I receive an e-mail from Dave saying he is thinking of skipping tomorrow and just riding the 300K in Texas. I point out to him that there is no guarantee that the weather will be any better and it could be worse. I have seen winds in Texas, however infrequently, that almost took my bike from beneath me. Then to goad him and to emphasize my point, I call him a “wuss” and another not so nice word that actually is quite derogatory toward the female of the species now that I think about it. I grin thinking of how many things I did as a child that I should not have done just because someone dared me or called me “chicken.” Perhaps it was a legitimate way for my three older brothers to try to do away with me, the pest. I always will wonder if they “really” forgot to tell me about bikes having brakes when they put me on my sister's bike, wood on the pedals so I could reach them, and sent me on a first bike ride down a hill on a dead end street where the hill continued with trees and no road after the turn around;-) But back to my story. I have thrown down the gauntlet to Dave(easy for a female to do), but it also solidifies my own commitment to the ride. Meanwhile, Steve Rice and I e-mail back and forth with ideas on how best to dress for the weather. Normally this time of year you start a ride with clothing that you will discard during the day as the temperature rises, but nothing about the weather this year has been normal and tomorrow is no exception. I haven't heard from Bill so I have no idea if he intends to ride or to try to get his 300K somewhere else.
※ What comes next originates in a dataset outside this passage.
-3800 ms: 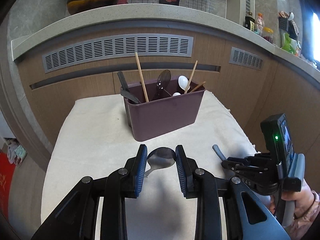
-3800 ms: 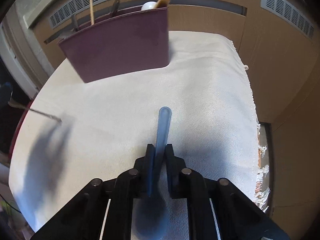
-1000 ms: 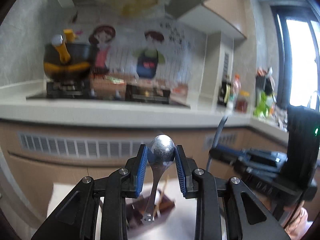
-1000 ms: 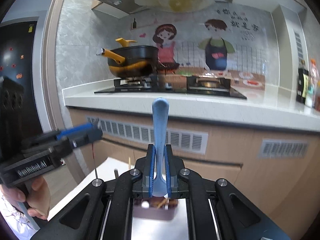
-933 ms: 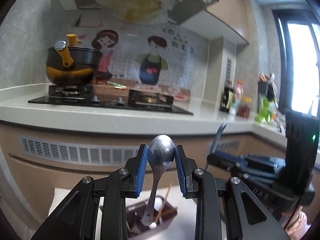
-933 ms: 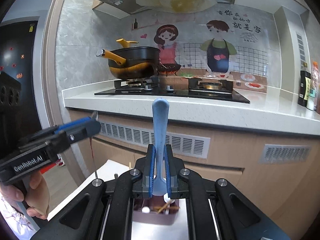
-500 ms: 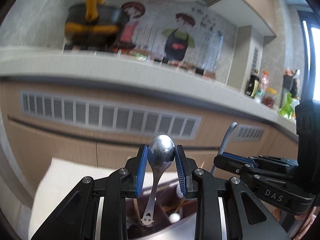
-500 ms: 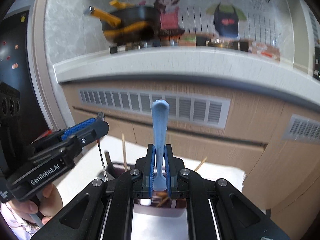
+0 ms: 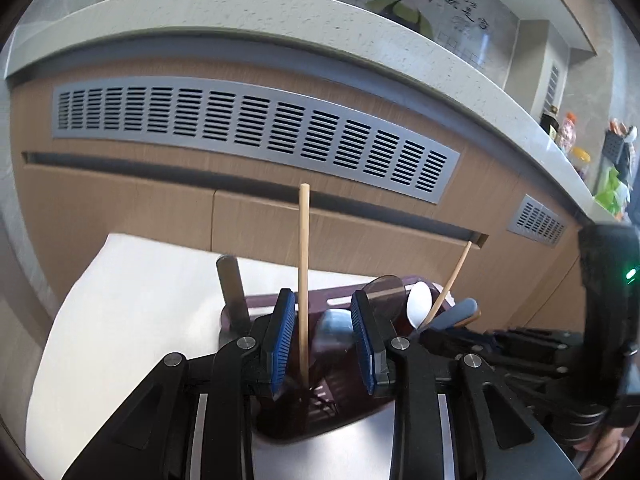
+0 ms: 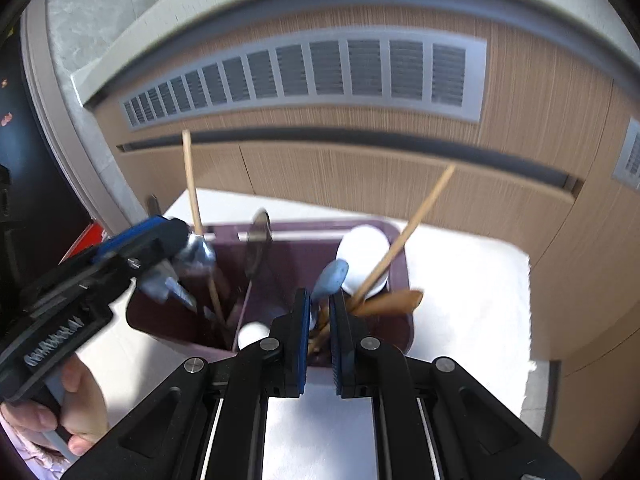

Soon it is time to prepare my bike. The first thing is to put on the clip-on fender that my husband was kind enough to go pick up from Bob down at Clarksville Schwinn. He tells me Bob put it up for me after my call yesterday as they only had one and I send Bob a mental thank you. Of course, I am not allowed to put it on myself, so I find myself directing the installation despite having absolutely no idea how the thing works. Meanwhile, I am praying that we should be doing this as I have learned that it is never wise to try something new on a 190 mile ride. Finally the fender is on, seems secure, and we find a way to fasten my seat bag. The only bad thing about the fender is that it will prevent my using my carradice, a large bag that allows me to carry an assortment of items. This means I must limit what I take and I make the decision to leave the folding tire I almost always carry on rides to be able to carry a spare pair of gloves and socks encased in plastic. I will also take an extra wool top. Some of this I will carry in my handlebar bag and some in the pockets of my jersey. I giggle thinking of the times I have left with my pockets stuffed and my husband telling me it does nothing to enhance the appearance of my derriere, like a hamster only I store myself in the behind region rather than in my jaws. While I have loaned my folding tire to others more than I have used it myself, I worry about leaving it behind, but there just is not any room. I think how hard it is having to ride such a small bike. I also think about how heavy my bike is when loaded, particularly when everything, including my clothing, is wet.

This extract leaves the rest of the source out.